DavidFidge avatar Jan 22 '24 04:01 DavidFidge

Does the trouble stay the same if this is changed as following?

Yes, the same System.InvalidOperationException: Enumerator was modified still happens if the NHibernate session is properly disposed of.

This seems tied also to the use of TransactionScope. In the case of your program, it does not seem to use distributed scopes.

Yes, it's tied to the use of TransactionScope and no distributed transactions are involved in my test program.

So, by the look of your program, the exception occurs on some thread it has not explicitly spawned?

That is correct. It seems like TransactionScope internally uses a System.Threading.Timer for its timeout, and the System.Threading.Timer docs says this

Provides a mechanism for executing a method on a thread pool thread at specified intervals.

It then appears to call System.Transactions.IEnlistmentNotification.Rollback on the same (thread pool) thread and that's the first NHibernate function in the stack trace.

kaksmet avatar Jan 22 '24 07:01 kaksmet

That is quite a challenge to work with an API (TransactionScope in this case) that causes non thread safe object instances to be potentially used by multiple threads, without providing any synchronization point to allow ensuring thread safety...

So, as I said, the TransactionScope API is actually wicked.
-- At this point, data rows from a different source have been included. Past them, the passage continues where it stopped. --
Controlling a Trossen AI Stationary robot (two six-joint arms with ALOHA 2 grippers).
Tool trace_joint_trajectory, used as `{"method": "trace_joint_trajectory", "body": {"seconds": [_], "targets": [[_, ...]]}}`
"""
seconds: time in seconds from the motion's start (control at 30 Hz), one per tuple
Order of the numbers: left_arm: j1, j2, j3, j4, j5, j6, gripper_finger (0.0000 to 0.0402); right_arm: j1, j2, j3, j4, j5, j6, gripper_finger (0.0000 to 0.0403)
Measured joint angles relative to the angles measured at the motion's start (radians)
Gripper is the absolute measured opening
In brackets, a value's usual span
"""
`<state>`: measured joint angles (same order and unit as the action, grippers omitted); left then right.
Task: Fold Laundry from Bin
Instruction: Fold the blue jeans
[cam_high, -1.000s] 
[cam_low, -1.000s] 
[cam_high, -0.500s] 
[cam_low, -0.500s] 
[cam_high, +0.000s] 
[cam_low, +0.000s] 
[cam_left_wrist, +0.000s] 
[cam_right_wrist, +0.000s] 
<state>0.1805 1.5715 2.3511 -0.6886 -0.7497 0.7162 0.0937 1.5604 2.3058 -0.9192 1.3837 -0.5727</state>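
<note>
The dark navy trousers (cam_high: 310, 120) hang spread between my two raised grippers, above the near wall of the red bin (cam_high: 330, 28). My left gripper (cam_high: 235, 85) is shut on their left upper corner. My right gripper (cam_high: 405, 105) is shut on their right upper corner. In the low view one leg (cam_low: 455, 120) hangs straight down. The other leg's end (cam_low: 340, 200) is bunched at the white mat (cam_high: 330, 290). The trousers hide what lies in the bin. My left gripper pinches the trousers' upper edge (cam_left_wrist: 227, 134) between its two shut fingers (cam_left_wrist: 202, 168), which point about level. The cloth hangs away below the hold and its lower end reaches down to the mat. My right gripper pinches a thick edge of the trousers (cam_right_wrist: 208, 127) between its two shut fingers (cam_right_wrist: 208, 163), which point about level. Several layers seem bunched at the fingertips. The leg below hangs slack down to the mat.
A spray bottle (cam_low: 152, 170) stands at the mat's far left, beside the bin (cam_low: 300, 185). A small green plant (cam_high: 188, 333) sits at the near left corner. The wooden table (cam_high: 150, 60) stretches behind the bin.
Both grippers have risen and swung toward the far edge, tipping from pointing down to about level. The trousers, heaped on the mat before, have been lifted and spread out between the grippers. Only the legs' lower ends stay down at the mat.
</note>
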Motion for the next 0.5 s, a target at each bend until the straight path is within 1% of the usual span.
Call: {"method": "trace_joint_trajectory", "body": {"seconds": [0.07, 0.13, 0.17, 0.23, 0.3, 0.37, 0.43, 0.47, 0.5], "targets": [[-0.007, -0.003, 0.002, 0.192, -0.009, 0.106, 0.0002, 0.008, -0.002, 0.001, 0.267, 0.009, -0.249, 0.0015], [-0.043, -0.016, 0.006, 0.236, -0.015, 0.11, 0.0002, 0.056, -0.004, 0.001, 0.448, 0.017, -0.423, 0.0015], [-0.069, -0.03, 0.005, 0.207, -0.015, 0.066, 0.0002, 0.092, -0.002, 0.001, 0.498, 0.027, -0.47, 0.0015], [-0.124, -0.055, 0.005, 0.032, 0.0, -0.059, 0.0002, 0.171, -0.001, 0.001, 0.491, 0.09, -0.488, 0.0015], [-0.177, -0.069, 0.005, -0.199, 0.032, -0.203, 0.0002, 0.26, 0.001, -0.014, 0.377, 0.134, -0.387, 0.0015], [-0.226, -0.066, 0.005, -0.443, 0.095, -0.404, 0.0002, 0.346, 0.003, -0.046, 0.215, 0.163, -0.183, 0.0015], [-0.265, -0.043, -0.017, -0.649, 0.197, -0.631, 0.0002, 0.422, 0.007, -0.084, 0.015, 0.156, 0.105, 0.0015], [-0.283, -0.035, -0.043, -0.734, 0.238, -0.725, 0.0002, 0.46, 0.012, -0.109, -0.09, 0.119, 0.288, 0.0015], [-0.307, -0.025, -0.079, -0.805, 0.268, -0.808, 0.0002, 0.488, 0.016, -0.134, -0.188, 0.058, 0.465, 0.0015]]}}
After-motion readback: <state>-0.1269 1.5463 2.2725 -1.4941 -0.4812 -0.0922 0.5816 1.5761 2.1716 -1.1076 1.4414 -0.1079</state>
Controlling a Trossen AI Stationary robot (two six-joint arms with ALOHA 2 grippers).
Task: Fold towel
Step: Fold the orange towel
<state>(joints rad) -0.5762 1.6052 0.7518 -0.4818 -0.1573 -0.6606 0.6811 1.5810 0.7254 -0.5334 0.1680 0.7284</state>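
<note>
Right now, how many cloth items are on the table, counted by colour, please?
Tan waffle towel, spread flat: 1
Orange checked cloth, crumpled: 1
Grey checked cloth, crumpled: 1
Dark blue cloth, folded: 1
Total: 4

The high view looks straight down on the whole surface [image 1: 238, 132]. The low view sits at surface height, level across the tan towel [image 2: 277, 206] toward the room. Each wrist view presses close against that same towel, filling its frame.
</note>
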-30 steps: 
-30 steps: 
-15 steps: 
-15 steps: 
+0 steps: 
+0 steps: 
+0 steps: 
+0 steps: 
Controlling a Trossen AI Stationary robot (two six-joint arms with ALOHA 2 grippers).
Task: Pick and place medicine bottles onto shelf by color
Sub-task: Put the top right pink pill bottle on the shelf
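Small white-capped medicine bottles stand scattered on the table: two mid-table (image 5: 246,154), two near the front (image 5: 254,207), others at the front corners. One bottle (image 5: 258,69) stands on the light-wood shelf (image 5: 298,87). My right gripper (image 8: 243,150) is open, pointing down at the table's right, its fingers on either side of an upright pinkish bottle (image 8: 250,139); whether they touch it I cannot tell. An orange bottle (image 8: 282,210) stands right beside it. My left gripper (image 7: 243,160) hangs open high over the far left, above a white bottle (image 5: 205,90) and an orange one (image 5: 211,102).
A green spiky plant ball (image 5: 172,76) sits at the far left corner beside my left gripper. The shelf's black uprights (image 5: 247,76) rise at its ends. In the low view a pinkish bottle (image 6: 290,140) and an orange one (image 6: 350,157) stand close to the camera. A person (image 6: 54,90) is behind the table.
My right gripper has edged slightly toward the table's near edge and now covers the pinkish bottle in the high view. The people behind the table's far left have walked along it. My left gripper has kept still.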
That means it is very badly designed, and we have to use crutches to try compensate for its design.

https://github.com/dotnet/runtime/blob/435e9aa552a3f4fa7348b2a18e12fd5615791302/src/libraries/System.Transactions.Local/src/System/Transactions/TransactionScope.cs#L136-L141

                // BUGBUG: Scopes should not use individual timers
                _scopeTimer = new Timer(
                    TimerCallback,
                    this,
                    scopeTimeout,
                    TimeSpan.Zero);

I am not sure I will have enough time soon to dive into this case and try find another crutch to handle it. If anyone is willing to give it a try, have a look to what is currently done in the AdoNetWithSystemTransactionFactory, especially the Wait method and its usages.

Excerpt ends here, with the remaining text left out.